EXERCISE: Please filter the entries for the word "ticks" and copy every line that has it.

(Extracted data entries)
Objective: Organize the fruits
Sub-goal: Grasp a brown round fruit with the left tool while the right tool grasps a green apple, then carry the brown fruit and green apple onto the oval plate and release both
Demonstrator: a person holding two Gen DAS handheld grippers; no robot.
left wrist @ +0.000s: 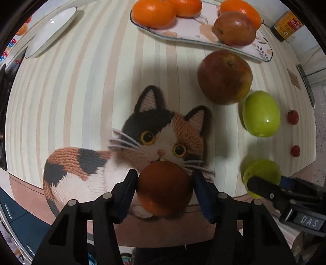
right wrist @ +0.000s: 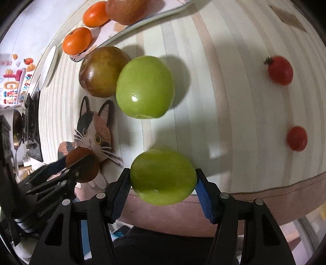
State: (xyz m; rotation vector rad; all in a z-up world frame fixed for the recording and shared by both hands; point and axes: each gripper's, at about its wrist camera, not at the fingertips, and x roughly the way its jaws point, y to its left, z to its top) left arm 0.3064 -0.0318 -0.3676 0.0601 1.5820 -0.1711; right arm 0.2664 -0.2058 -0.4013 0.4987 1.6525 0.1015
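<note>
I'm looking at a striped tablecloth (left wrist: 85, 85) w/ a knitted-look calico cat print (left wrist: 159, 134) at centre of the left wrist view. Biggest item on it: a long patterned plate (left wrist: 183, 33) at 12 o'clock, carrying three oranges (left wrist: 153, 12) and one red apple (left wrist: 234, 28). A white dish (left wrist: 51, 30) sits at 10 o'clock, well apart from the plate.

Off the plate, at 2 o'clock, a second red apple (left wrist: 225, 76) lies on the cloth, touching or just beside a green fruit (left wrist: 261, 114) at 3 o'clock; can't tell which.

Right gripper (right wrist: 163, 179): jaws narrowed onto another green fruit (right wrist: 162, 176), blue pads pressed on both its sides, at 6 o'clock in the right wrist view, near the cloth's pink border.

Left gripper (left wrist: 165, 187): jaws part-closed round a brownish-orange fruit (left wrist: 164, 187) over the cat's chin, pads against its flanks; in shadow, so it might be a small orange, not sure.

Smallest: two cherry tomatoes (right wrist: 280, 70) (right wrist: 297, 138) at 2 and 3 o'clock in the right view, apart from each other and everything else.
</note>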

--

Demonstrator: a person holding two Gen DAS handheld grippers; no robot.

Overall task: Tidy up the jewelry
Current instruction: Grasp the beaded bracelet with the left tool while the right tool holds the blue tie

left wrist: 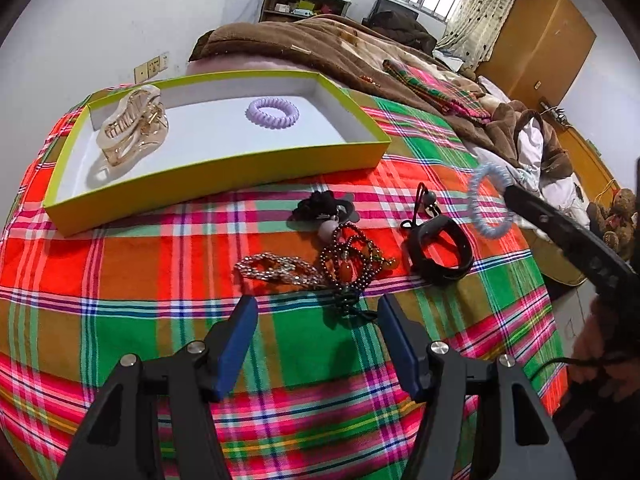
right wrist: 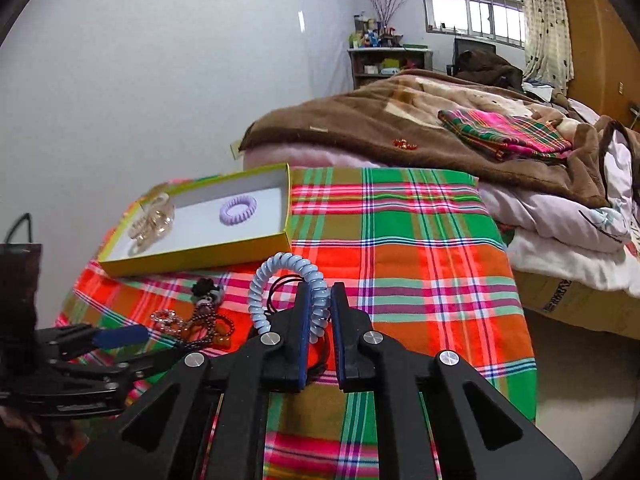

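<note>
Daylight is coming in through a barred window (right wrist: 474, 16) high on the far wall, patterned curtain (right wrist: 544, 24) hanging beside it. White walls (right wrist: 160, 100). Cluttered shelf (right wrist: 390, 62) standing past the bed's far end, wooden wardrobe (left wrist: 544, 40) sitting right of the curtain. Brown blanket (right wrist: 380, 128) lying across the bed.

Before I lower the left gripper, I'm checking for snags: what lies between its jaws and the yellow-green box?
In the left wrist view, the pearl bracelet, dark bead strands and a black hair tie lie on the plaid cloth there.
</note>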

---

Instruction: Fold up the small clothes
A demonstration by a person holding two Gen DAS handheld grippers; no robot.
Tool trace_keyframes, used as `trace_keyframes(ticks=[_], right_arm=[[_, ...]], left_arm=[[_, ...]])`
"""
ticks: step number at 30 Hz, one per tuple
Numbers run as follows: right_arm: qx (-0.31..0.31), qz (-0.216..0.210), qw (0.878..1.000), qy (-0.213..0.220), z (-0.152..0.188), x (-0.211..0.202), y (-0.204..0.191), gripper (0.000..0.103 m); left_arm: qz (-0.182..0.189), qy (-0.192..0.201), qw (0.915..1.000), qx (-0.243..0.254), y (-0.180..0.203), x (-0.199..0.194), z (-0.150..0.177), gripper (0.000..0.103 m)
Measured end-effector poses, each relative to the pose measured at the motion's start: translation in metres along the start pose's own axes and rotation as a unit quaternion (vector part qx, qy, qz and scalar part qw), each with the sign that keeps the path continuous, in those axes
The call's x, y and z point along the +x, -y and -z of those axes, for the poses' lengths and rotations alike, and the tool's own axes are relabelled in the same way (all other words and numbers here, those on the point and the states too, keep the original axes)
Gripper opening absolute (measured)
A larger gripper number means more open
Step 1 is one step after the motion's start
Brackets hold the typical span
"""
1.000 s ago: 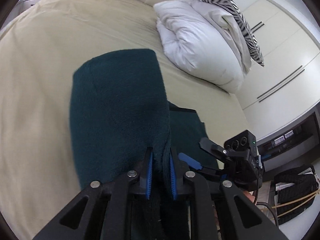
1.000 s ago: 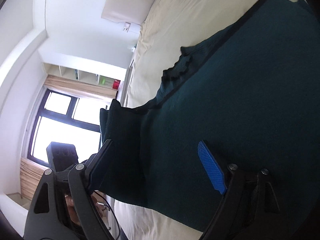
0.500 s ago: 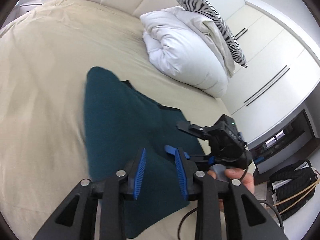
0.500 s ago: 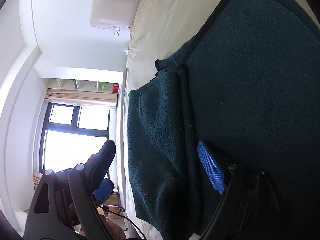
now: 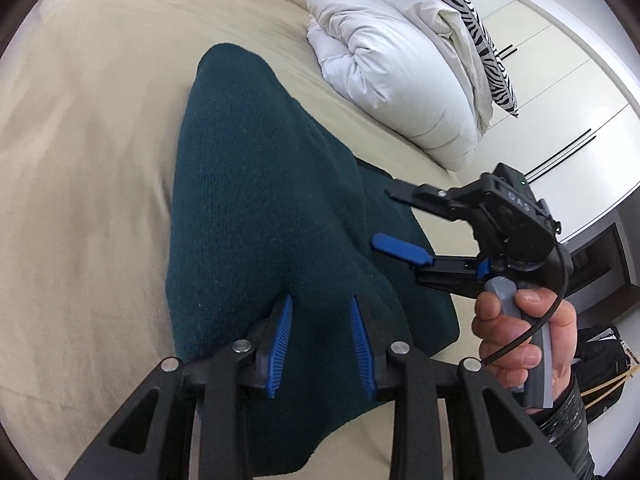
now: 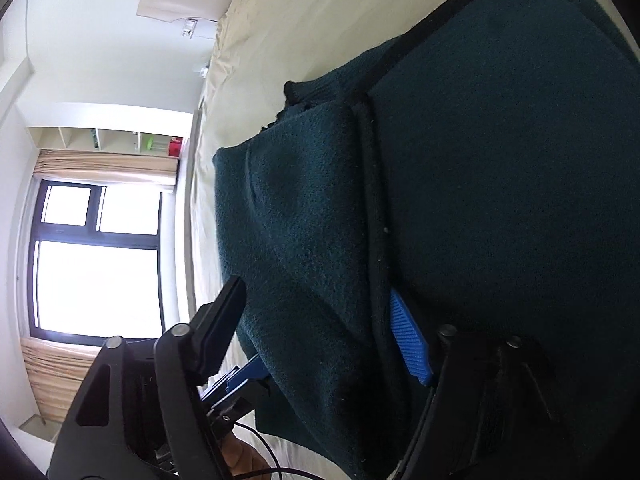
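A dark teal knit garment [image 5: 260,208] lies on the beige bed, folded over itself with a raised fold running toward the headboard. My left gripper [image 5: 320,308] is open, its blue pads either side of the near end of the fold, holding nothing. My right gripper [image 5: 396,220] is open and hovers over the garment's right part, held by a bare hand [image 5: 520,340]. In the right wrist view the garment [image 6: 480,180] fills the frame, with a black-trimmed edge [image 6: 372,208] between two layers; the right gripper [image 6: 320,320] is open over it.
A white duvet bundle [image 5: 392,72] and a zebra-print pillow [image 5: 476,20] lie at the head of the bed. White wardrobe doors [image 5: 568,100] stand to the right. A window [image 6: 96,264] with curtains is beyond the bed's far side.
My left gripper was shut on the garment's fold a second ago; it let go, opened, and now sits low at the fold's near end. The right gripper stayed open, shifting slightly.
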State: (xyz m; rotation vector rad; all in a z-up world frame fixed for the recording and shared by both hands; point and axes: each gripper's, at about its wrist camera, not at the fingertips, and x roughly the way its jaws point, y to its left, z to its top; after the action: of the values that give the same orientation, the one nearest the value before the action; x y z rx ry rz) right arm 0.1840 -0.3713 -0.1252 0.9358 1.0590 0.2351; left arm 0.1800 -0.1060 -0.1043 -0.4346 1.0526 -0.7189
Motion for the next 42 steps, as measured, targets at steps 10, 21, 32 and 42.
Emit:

ANSWER TO THIS PROBLEM:
Tool trace_keyframes, used as `trace_keyframes(ticks=[_], right_arm=[[_, ...]], left_arm=[[_, ...]])`
ticks: step number at 30 Hz, one per tuple

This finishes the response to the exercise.